# Taekwondo Description - help??



## ThuNder_FoOt (Jun 10, 2003)

> Tae-Kwon-Do
> One of the most popular sports and martial arts in the world. Primarily a kicking art, there is often a greater emphasis on the sport aspect of the Art.



This is the current description of TKD on the website. It comes across as a "not so positive" description towards the art in my eyes. I brought this to the I was just wondering if anyone else has any suggestions as to what we might ask the Mods to change it to.
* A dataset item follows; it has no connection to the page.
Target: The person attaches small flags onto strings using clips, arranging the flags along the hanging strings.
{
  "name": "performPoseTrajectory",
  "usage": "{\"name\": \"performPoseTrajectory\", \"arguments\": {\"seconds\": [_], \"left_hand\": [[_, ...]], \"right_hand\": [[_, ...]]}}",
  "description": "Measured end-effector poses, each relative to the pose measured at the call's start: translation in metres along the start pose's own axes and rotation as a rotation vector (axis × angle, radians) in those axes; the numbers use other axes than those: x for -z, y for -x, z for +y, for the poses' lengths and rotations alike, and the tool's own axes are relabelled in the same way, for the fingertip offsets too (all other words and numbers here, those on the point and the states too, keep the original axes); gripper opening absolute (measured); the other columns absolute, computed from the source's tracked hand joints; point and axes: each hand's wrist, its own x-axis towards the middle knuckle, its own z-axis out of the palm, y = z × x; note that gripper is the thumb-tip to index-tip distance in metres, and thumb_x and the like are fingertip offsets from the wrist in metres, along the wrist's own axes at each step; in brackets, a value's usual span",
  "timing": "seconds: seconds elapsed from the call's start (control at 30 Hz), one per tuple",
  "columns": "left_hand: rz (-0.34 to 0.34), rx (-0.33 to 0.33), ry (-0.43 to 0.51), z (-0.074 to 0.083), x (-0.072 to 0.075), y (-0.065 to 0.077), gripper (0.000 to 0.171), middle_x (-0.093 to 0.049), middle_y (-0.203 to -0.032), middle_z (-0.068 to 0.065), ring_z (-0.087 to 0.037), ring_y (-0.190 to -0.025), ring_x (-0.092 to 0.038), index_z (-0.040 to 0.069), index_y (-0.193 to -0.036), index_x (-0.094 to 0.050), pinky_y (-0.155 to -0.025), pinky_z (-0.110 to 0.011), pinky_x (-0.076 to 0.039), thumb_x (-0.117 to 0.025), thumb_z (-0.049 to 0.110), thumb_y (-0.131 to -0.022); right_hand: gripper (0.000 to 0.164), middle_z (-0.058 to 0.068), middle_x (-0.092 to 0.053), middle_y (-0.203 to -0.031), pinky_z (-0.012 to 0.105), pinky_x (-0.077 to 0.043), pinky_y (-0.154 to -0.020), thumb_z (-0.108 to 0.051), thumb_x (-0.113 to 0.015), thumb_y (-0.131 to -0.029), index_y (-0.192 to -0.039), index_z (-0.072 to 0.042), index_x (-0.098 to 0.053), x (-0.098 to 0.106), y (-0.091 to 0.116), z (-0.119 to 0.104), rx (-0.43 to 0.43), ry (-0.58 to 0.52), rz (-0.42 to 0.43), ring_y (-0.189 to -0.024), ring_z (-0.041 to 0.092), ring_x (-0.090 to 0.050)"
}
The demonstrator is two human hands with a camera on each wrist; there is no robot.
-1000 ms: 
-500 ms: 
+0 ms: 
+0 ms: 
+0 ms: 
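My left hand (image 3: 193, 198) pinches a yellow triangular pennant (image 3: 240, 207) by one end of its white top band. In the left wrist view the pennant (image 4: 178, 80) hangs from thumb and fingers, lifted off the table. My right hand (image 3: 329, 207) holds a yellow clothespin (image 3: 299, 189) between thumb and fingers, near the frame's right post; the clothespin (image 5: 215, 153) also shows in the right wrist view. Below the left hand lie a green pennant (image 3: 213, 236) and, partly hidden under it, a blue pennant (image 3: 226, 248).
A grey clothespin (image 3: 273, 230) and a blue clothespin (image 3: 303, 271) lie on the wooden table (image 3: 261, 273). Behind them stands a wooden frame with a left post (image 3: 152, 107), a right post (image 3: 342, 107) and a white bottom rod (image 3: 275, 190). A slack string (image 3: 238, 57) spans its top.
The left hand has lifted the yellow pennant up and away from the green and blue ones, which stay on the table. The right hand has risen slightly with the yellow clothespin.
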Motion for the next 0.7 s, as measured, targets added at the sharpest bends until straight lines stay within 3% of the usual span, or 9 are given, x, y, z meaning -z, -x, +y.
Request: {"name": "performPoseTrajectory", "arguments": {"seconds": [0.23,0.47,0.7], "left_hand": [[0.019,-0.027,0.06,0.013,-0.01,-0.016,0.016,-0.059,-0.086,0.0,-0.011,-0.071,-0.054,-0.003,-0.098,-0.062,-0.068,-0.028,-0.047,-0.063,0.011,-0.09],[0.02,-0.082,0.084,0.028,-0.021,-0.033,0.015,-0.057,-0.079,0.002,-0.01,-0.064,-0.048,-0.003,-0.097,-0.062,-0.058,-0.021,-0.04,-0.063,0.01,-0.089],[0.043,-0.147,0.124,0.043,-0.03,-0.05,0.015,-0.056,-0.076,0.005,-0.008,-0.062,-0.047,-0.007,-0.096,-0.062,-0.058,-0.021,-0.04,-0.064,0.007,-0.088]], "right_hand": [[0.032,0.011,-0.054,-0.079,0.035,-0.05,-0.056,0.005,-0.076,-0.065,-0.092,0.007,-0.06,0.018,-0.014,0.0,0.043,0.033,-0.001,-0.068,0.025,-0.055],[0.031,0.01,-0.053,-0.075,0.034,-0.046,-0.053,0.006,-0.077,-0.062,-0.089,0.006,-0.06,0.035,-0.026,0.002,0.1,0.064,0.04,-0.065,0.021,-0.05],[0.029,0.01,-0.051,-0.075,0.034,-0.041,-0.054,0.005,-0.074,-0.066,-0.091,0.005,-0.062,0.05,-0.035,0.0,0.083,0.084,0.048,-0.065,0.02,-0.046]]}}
:asian:Any input is appreciated.:asian:


----------



## arnisador (Jun 10, 2003)

We're certainly open to this! Contact an admin. by PM if a conclusion is reached.

-Arnisador
-MT Admin-


----------



## MountainSage (Jun 10, 2003)

Thunder Foot,
I,ve been in TKD for over 2 1/2 years, so I speak from a position of participating in the art. You will probably not find a way to put a positive spin on the TKD as seen outside of Korea.  Our Grandmasters in a rush to be important have minimize a quality art down to the few technique necessary to be in sport.  Most of the TKD folks on this forum aren't sporting type people and will work, hopefully, to correct this problem with TKD.  I advise to give-up on the description because no matter what you write some yahoo will find a probelm wiht it.

Mountain Sage


----------



## Zepp (Jun 10, 2003)

Gee, that's optimistic.

Howabout something simple: "A Korean art with an emphasis on kicking.  Possibly the most popular martial art/martial sport in the world."


----------



## roryneil (Jun 10, 2003)

Where are there descriptions??


----------



## ThuNder_FoOt (Jun 10, 2003)

Actually this thread is to make suggas to what we should change it to.

What do you guys think about...

"One of the most popular Martial Arts in the world, developed in Korea. Taekwondo's dynamic kicking was used in Ancient times to  knockdown soldiers on horseback."


----------



## Zepp (Jun 10, 2003)

> _Originally posted by ThuNder_FoOt _
> *Taekwondo's dynamic kicking was used in Ancient times to  knockdown soldiers on horseback. *



I seriously doubt the truth of that.  That sounds like it's just WTF advertising BS.  The phrase "dynamic kicking" sounds cool though.

Hey Thunder_Foot, empty your inbox, would ya?  I tried to reply to your questions, but everything I typed got lost cause there was no room in your PM inbox.


----------



## MartialArtist (Jun 10, 2003)

Sport TKD is obviously just kicking most of the time.

Combat TKD is a bit different, with many hand techniques, grappling, and ground work.

I think a better description would talk about some of the history of TKD on how it was formed after the Japanese occupation in Korea and how it basically united many different branches.


----------



## ThuNder_FoOt (Jun 11, 2003)

:MartialArtist: - would you be so kind as to give us an example?


----------



## TKDman (Jun 11, 2003)

How about something saying that TKD is the number one most practiced martial art in the world.  TKD has also been an Olympic sport for decades.


----------



## Zepp (Jun 11, 2003)

The Olympic sport aspect of TKD is worth mentioning, but I don't think it should be the whole description.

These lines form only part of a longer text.